De haberlo sabido, hubiera guardado en una hucha cada una de las pesetas, primero, y euros, después, que ha pagado a la Seguridad Social durante más de 30 años. «Me hubiera convenido», reconoce. Lo hecho, hecho está y ahora es tarde e inútil reprochárselo a sí mismo. Pero no advertírselo a los más jóvenes y llamar la atención de los gobernantes.
«¿Por qué se retiran ellos con el 80% de su paga tras estar uno o dos años de mandato?», se pregunta Manuel. Algo parece fallar, en su opinión, en la democracia actual cuando hay unos pocos privilegiados que dicen trabajar al servicio de los demás. Pero, sin embargo, parecen vivir a su costa.
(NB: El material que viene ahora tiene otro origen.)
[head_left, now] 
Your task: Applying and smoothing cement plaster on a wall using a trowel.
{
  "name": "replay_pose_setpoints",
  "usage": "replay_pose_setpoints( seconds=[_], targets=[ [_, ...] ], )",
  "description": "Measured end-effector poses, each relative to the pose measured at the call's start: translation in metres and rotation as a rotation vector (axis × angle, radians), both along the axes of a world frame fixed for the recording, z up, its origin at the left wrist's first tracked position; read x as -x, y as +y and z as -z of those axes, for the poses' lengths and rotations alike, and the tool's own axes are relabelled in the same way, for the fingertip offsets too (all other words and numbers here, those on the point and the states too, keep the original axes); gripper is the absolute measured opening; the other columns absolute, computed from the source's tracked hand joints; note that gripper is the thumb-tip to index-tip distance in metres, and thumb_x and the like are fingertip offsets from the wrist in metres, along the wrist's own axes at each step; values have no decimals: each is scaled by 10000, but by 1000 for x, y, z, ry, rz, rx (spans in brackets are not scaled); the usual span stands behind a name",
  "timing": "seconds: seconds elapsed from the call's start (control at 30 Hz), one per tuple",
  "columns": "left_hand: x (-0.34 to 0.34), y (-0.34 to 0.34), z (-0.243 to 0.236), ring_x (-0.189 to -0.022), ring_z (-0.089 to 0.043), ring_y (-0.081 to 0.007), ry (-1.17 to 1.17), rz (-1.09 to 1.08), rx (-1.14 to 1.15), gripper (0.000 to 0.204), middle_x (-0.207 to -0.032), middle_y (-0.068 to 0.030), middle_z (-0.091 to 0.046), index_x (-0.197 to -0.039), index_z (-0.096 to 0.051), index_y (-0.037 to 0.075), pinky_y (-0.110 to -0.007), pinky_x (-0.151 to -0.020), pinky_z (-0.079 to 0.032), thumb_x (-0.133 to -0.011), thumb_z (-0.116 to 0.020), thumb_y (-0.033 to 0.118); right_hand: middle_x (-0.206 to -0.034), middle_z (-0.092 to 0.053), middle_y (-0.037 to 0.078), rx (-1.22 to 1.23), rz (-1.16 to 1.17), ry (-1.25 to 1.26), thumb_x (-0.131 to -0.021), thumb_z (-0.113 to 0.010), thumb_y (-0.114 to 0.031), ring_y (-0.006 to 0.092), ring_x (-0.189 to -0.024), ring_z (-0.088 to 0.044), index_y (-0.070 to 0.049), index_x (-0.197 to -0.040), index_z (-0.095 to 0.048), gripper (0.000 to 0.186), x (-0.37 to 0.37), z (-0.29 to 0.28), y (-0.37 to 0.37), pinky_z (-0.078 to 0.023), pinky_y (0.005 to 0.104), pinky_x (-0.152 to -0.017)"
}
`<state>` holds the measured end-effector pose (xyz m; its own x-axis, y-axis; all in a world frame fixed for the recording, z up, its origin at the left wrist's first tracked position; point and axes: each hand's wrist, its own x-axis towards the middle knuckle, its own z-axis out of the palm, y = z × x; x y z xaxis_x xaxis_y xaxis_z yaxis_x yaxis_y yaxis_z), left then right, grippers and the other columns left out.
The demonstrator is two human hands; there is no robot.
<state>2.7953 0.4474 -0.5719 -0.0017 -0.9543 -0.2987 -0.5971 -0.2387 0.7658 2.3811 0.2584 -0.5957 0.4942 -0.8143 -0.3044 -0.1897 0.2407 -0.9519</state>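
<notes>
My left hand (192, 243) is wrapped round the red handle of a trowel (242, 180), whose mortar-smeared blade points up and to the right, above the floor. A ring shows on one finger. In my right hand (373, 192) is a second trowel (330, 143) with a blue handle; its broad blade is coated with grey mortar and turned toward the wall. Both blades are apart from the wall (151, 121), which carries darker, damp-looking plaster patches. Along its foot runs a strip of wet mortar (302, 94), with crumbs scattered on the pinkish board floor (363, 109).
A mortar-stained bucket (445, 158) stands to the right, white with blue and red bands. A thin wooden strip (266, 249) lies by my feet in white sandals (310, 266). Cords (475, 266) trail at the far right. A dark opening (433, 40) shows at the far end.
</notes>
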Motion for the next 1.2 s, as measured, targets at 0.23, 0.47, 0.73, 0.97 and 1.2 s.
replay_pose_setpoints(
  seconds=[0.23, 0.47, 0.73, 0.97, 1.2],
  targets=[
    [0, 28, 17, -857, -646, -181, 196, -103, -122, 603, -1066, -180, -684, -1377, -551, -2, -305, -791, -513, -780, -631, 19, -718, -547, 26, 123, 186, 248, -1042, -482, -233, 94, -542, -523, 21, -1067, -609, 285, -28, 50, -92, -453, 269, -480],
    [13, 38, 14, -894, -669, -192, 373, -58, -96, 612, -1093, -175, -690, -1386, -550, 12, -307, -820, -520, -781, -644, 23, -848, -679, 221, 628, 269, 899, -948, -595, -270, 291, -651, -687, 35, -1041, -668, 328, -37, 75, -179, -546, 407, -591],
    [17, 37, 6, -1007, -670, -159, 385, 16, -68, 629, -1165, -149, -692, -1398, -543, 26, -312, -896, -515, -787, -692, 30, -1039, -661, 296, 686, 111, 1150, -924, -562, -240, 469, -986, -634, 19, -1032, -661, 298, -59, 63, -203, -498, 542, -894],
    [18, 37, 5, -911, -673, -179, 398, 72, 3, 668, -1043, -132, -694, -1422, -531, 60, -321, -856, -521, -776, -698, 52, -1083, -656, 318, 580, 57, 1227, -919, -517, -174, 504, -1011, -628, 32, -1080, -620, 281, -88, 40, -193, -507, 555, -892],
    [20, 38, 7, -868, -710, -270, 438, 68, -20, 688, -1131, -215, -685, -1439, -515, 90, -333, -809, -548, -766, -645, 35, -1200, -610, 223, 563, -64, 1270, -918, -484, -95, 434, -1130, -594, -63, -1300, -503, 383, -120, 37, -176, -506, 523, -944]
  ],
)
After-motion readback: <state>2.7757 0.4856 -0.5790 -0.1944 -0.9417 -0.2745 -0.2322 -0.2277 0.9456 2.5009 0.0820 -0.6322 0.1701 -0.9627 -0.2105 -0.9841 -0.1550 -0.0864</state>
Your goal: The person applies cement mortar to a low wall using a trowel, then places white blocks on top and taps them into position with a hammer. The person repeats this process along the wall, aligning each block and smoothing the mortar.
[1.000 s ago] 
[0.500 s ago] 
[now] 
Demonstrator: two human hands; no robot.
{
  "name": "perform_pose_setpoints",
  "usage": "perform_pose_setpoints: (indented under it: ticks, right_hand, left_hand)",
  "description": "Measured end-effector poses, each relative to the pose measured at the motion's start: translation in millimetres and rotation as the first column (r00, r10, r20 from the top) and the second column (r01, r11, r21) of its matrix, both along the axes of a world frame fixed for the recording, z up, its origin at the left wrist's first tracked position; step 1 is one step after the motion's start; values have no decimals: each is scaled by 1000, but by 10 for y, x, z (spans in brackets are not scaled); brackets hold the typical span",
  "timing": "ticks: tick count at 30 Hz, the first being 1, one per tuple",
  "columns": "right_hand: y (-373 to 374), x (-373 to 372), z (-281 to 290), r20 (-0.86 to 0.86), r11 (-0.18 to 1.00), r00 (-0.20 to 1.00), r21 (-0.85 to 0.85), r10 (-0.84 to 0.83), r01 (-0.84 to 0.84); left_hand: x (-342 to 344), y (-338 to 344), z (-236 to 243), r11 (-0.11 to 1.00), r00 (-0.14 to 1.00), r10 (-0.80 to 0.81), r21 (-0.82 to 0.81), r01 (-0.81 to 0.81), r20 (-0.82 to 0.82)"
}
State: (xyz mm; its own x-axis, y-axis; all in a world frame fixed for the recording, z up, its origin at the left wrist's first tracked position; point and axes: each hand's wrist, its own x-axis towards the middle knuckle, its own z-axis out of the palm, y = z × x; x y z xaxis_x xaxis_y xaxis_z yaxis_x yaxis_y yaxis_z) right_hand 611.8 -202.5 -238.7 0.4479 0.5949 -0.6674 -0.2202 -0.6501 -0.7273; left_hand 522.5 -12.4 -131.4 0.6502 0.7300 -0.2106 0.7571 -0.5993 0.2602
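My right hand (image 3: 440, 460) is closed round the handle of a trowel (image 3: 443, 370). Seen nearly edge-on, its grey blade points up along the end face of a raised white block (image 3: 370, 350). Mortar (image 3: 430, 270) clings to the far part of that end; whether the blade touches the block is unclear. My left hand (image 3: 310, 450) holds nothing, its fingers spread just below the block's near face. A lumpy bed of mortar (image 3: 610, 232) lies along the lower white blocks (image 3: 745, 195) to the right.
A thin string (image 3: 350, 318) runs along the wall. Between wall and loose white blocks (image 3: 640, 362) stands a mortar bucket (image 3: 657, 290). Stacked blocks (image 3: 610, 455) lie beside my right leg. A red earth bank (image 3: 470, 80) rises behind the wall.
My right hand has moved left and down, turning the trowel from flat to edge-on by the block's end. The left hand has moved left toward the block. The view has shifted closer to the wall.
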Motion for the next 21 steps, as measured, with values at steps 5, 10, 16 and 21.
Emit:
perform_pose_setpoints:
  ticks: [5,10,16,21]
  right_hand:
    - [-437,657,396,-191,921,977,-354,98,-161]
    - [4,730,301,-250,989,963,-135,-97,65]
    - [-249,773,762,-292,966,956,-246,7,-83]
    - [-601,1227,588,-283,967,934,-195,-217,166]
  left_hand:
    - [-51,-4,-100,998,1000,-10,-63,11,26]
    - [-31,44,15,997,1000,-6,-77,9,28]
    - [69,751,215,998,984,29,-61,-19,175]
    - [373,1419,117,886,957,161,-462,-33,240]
María lo ha visto de cerca. Ha trabajado como funcionaria del Estado durante treinta años. Actualmente, a sus 71 años, reflexiona sobre la falta de control del régimen de pensiones y subsidios mientras hace la compra en su ciudad, Marbella.
Es una mujer guapa y coqueta. Lleva carmín en los labios y su bolso conjunta con sus zapatos. «Cualquiera que me vea se cree que soy rica», considera. Pero, lejos de la apariencia, mira de cerca las etiquetas de los productos que introduce en su carrito. ¡Ojo con las galletas que anuncia la tele! Se decanta por las imitadas del supermercado. Total, la calidad es la misma, pero se ahorra el dinero que cuesta la publicidad.
Está convencida de que hay más de uno que vive del subsidio. «Lo que tienen es que dar trabajo y no tantas ayudas», critica. De esta forma, desde su punto de vista, comenzaría a incentivarse el mercado. «Si le ponemos almohadas a una persona que está tumbada, no la ayudamos a que se levante», argumenta. Es la metáfora que usa para hablar de los desempleados. Pero que también aplica a los beneficiarios de algunas pensiones no contributivas.
Cálculos matemáticos
Manuel Molina es un administrativo malagueño que, por tanto, controla mejor que los anteriores protagonistas de este reportaje los cálculos contables. Dice que los redondeos de la Tesorería estatal son inexactos. Y lo demuestra con ejemplos claros.
«Si llego a los 65 años y he cotizado durante 35, debería percibir el cien por cien del último sueldo cotizado. Pues bien, no me sale», argumenta. Además, jubilarse antes de esta edad penaliza. Y aquí viene la injusticia.
Si en lugar de a los 65, un trabajador se prejubila a los 63, la Seguridad Social descuenta el 4% del total a percibir por cada uno de los dos últimos años que le falta hasta llegar a los 65 y le aplica un coeficiente para equiparar lo cotizado por los distintos sueldos que se han tenido a lo largo de la vida. «No debería ser así, porque cada año uno cotiza con respecto al nivel de vida de cada momento».
En su caso, se jubiló a los 65 pero tenían que descontarle los nueve años que le faltaban para llegar a los 35 cotizados. «Me descontaron un 18% del total que me salía a percibir», indicó.
Molina cree que este porcentaje deberían descontarlo de la diferencia entre el sueldo mínimo interprofesional («¡qué es sagrado!», vocifera) y el total que le salga a percibir. De esta forma, las pensiones no serían «tan ridículas» como resultan en la mayoría de los casos.